Myth 5. Pet bloggers like to cause trouble: We don’t like to cause trouble, we just sort of naturally find it. For example, I’m sure I’ll end up in all kinds of trouble for writing this blog post. Do I care? Sure – I want people to like me. I like being liked and I hate being hated. But, I also think that certain things need to be said and I’m a writer. That makes it my job to say the things that everyone is thinking and no one wants to hear.
Myth 6. Blogging is easy money: First of all, the only easy money I’ve ever seen in my life is during the years I was employed by a large corporation. That’s it. Writing, blogging, drawing – none of that is easy. Think it is? Give it a shot. Go ahead, I dare you…
Myth 7. Page views equal success: False. There are many types of traffic and some bloggers don’t even know what kind they have – occasionally, even if they do know, they will lie about it anyway. While it’s true that more views equal more exposure and ultimately more name recognition, it doesn’t necessarily mean that you’re running a successful website. Know your audience, know your writers.

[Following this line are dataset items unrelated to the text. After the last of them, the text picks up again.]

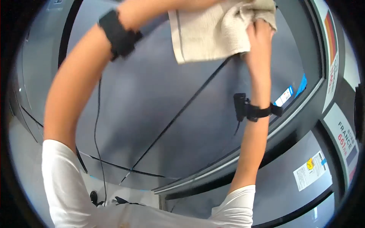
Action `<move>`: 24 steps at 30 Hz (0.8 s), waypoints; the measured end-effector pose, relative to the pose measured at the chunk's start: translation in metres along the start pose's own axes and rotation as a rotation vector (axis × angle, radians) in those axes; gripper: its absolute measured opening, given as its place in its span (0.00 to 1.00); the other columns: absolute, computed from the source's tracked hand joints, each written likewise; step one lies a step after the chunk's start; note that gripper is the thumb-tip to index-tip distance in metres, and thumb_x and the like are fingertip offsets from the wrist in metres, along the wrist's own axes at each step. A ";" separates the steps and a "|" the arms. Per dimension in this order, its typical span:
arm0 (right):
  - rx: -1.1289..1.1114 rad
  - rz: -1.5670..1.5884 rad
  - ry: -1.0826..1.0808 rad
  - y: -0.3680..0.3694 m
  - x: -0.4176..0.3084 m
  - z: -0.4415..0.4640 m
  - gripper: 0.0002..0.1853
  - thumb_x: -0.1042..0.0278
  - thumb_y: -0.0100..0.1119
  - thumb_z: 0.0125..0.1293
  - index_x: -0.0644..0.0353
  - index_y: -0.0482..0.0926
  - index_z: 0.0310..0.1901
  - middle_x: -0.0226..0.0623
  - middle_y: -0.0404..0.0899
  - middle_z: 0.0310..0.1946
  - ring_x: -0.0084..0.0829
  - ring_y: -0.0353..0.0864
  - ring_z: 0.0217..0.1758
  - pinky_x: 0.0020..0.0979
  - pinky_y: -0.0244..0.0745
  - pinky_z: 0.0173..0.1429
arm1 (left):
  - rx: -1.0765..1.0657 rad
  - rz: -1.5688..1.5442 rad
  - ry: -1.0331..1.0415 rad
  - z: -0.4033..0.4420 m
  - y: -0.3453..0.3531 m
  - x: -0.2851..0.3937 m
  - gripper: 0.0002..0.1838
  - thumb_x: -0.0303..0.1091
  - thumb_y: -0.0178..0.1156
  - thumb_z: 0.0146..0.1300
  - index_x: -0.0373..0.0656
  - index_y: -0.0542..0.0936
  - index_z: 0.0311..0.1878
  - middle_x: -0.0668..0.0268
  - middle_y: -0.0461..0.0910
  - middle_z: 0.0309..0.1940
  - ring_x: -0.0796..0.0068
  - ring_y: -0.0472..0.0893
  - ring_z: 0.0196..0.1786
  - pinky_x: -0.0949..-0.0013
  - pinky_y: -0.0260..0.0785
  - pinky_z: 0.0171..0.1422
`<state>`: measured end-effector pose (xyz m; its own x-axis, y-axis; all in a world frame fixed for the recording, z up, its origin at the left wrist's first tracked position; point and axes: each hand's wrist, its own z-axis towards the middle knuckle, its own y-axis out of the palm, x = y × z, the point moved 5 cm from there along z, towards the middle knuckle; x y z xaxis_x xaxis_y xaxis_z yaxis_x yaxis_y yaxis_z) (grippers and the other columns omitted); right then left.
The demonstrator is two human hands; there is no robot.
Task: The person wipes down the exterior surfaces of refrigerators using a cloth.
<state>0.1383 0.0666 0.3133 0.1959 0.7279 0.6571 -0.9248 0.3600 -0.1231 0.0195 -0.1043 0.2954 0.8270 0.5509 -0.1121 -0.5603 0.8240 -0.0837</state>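
A cream towel (207,38) with a grey stripe near its left edge lies against a smooth grey panel (178,91). My right hand (261,32) is closed on the bunched right part of the towel, its fingers pressed into the cloth. Along the top edge of the view, my left hand (201,3) reaches over to the towel's upper side; its fingers are cut off or hidden, so their grip does not show. Black straps with small boxes circle my left wrist (119,34) and my right wrist (258,111).
A black cable (182,108) runs diagonally across the panel, and a thinner cable (96,125) hangs at the left. Blue tape and a label (284,97) are stuck at the panel's right. Further right are a FRANCE sign (342,136) and a lower grey panel with a white sticker (312,171).
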 end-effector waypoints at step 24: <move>-0.523 0.531 0.212 0.100 -0.431 -0.124 0.22 0.66 0.58 0.62 0.67 0.74 0.56 0.61 0.66 0.63 0.66 0.53 0.75 0.75 0.26 0.75 | -0.239 -0.595 -0.297 -0.401 -0.022 -0.182 0.40 0.43 0.69 0.60 0.39 0.66 0.73 0.49 0.65 0.73 0.51 0.64 0.75 0.57 0.53 0.80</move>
<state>0.0020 -0.1389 -0.0740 -0.1233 0.9573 0.2616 -0.6481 0.1220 -0.7517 -0.1376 -0.2759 -0.0794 0.9547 0.0569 0.2922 0.0240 0.9637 -0.2659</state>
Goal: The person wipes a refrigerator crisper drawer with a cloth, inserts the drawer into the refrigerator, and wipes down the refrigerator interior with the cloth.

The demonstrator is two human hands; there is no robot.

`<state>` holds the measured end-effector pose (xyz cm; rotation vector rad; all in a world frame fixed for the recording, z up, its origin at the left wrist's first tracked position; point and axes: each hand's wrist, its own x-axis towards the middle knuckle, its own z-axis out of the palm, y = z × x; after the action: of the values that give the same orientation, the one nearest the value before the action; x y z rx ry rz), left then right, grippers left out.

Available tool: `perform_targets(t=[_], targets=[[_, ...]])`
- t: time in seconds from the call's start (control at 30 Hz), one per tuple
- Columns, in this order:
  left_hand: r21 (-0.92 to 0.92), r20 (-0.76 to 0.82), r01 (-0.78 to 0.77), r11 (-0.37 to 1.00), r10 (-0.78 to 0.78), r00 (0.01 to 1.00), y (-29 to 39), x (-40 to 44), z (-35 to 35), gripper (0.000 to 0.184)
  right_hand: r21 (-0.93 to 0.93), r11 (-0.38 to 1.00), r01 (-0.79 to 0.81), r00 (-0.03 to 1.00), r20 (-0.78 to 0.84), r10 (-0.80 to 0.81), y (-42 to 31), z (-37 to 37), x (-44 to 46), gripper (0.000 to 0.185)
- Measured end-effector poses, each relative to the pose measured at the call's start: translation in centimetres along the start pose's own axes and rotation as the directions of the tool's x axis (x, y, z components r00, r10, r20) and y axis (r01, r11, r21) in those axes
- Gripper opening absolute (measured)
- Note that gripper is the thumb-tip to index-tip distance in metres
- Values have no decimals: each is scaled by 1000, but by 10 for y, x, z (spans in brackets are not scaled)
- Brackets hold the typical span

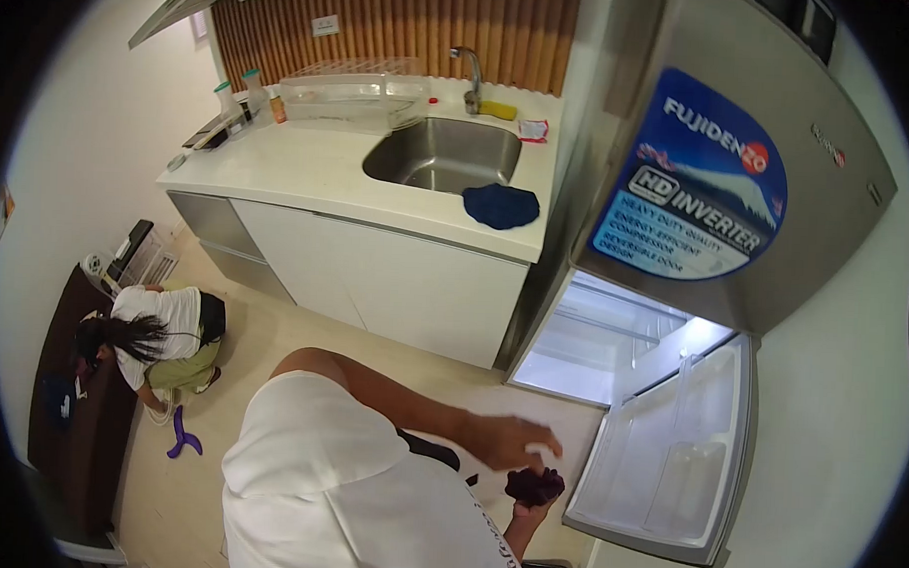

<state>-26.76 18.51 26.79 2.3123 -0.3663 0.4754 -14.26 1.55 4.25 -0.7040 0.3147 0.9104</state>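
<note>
My right hand, low in the view, is closed around a crumpled dark purple cloth. Just above the cloth hovers my left hand, its fingers apart and slightly bent, with nothing visible in it. Close by on the right, the lower door of a grey refrigerator stands wide, its white shelves facing me. The lit compartment shows a clear shelf. My white sleeve and shirt cover the lower middle of the view.
A counter with a steel sink runs along the back. On it are a dark blue cloth, a clear plastic rack and bottles. At left another person crouches by a dark bench, near a purple three-armed object.
</note>
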Motion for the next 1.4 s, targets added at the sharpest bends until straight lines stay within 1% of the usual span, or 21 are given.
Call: perform_targets(t=[0.03, 0.1, 0.13, 0.17, 0.2, 0.23, 0.27, 0.33, 0.43, 0.53, 0.57, 0.67, 0.7, 0.77, 0.93, 1.1, 1.13, 1.2, 1.23, 1.3, 1.4], targets=[[45, -18, 138, 989, -138, 990, -2, -7, -21, 22, 23, 999, -23, 1000, -13, 23, -1, 14, -8, 22], [371, -189, 49, 927, 24, 982, -22, -24, -72, 24, 8, 1000, -3, 997, 73, 3, -7, 26, -1, 21], [375, -312, 89, 923, 35, 949, -40, -38, -97, 26, 62, 984, -165, 922, 364, 132, -12, 30, 3, 21], [508, -428, 117, 854, 132, 894, -51, -44, -127, 27, 43, 987, -157, 929, 344, 133, -8, 44, -7, 21], [159, -606, 244, 957, -100, 789, -58, -54, -156, 29, 23, 988, -150, 936, 324, 134, -4, 62, -20, 21], [264, -664, 355, 897, -98, 742, -50, -63, -198, 30, 3, 990, -143, 943, 304, 136, 0, 80, -34, 21], [439, -686, 258, 860, 136, 715, -74, -80, -237, 31, 23, 999, -41, 955, 294, 33, 8, 99, -40, 26], [264, -829, 548, 794, -103, 549, -98, -118, -303, 23, 51, 997, 64, 959, 273, -75, 30, 135, -55, 34], [477, -820, 680, 556, 4, 572, -163, -190, -411, 28, 77, 997, -16, 950, 311, -9, 71, 186, -63, 39], [606, -756, 731, 312, -58, 652, -228, -265, -515, 43, 41, 994, 97, 914, 392, -105, 119, 230, -66, 40], [695, -693, 701, 159, -108, 712, -244, -287, -544, 48, 39, 994, 98, 918, 382, -105, 139, 245, -68, 40], [711, -699, 689, -145, -252, 669, -260, -327, -605, 51, 109, 989, 102, 975, 186, -121, 183, 305, -77, 37], [712, -697, 689, -135, -260, 669, -269, -341, -623, 51, 104, 989, 107, 977, 175, -125, 194, 324, -80, 37], [773, -598, 606, -184, -529, 602, -288, -361, -647, 48, 79, 995, 54, 975, 209, -69, 211, 348, -83, 37], [710, -523, 690, 141, -551, 651, -284, -372, -680, 39, -32, 999, 11, 981, 193, -5, 234, 383, -81, 35], [710, -520, 646, 281, -409, 750, -290, -389, -681, 37, -178, 980, -89, 986, 126, 113, 237, 432, -72, 33], [710, -513, 643, 288, -414, 752, -288, -392, -680, 37, -224, 968, -117, 949, 262, 176, 238, 450, -65, 33], [697, -635, 610, 376, -71, 769, -281, -395, -677, 34, -210, 975, -76, 896, 415, 159, 243, 507, -59, 37], [694, -635, 610, 383, -73, 769, -277, -398, -676, 34, -216, 975, -49, 867, 475, 149, 246, 530, -52, 41], [522, -852, 789, 324, 159, 499, -265, -406, -685, 36, -348, 930, -117, 785, 542, 302, 249, 571, -16, 44], [314, -878, 920, 234, 439, 188, -264, -435, -725, 43, -337, 919, -204, 804, 478, 354, 280, 651, 51, 34]])
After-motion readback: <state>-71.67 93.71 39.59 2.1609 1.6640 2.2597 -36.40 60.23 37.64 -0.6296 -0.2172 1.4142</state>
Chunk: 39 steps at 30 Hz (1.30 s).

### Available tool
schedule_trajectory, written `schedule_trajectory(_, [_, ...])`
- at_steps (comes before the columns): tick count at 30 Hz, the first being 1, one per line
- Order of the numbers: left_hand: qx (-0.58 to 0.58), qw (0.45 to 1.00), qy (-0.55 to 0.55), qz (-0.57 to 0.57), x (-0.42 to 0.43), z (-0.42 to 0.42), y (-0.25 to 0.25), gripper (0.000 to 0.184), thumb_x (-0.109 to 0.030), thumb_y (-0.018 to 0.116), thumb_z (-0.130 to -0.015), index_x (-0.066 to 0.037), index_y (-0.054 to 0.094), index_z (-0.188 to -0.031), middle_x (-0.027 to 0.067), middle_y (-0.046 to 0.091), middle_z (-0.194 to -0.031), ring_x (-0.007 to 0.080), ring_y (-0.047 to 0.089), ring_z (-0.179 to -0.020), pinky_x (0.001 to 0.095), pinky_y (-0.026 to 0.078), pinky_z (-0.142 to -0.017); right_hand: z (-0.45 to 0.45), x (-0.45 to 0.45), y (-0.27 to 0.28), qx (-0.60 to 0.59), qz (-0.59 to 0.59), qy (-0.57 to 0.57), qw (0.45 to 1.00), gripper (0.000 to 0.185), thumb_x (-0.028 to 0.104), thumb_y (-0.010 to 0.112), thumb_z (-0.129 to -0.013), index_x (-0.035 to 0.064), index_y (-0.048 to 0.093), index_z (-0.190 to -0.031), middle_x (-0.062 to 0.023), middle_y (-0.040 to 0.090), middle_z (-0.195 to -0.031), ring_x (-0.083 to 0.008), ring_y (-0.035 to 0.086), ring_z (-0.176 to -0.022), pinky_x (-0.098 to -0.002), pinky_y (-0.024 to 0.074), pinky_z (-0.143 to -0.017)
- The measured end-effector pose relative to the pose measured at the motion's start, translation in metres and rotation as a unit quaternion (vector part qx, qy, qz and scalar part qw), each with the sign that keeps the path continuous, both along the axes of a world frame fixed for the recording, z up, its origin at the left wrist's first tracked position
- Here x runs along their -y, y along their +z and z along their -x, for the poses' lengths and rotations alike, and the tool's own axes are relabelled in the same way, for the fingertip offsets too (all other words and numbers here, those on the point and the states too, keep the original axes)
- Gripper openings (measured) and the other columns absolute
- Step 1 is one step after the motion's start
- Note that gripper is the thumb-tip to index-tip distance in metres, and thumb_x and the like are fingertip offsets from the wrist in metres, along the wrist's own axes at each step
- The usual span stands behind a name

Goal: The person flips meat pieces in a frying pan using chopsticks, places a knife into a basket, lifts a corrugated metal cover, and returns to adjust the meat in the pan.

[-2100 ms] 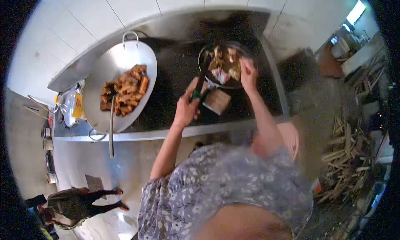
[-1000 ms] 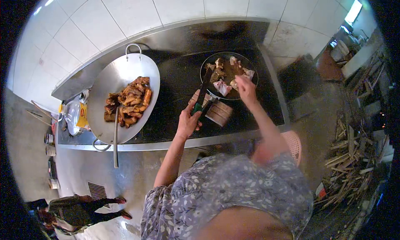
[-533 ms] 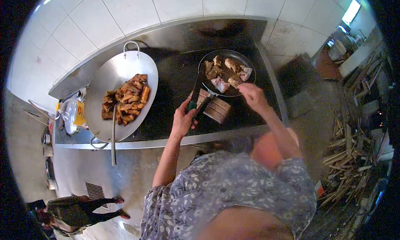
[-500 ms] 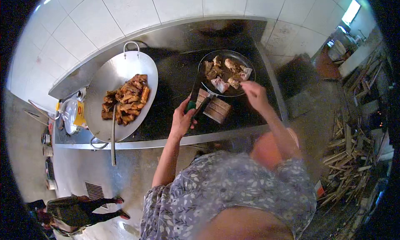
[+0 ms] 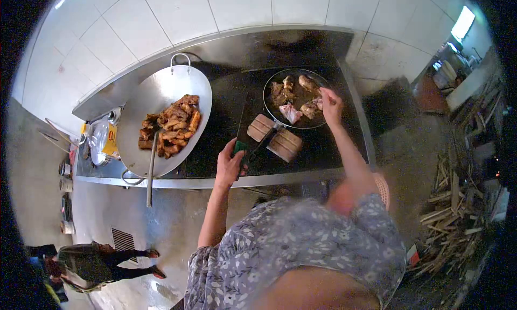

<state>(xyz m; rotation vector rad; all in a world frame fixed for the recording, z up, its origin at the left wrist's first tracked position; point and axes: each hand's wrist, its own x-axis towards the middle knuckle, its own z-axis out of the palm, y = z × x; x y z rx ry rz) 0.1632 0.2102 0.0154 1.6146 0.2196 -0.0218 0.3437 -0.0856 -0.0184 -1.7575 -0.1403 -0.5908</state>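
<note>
My left hand (image 5: 229,162) is closed around the green handle (image 5: 240,147) of a long, thin-bladed utensil, its blade pointing away from me. Just right of that hand is the black handle (image 5: 263,140) of a frying pan (image 5: 291,128). Several browned meat pieces (image 5: 308,84) lie in the pan, along with a paler, pinkish piece (image 5: 291,113). At the pan's right rim my right hand (image 5: 332,106) has its fingers pinched together beside a meat piece (image 5: 311,108). Whatever is between those fingertips is too small to make out.
A large wok (image 5: 134,103) of browned meat (image 5: 172,124) stands left, a long metal utensil handle (image 5: 149,183) over its rim. Wooden blocks (image 5: 284,145) lie under the pan handle. Firewood (image 5: 452,202) is piled right. Another person (image 5: 89,264) stands lower left.
My right hand has shifted to the pan's right rim, fingers still pinched. My left hand, with the green-handled utensil, has moved away from the pan handle. The whole view has shifted slightly.
</note>
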Motion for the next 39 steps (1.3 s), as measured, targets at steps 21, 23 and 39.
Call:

Myth 8. Bloggers will endorse anything for money: False. Okay, well it’s sometimes true. I guess it depends on the blogger. In my case, I’m very cautious about what I attach my name too. It has to be a product I am comfortable using on my own pets (and I have a very high standard for my pets). I don’t know what other bloggers will/will not endorse. I do know what I won’t endorse, and that is anything that is potentially dangerous to pets, of poor quality, or serves no purpose (besides clothes for pets). Period.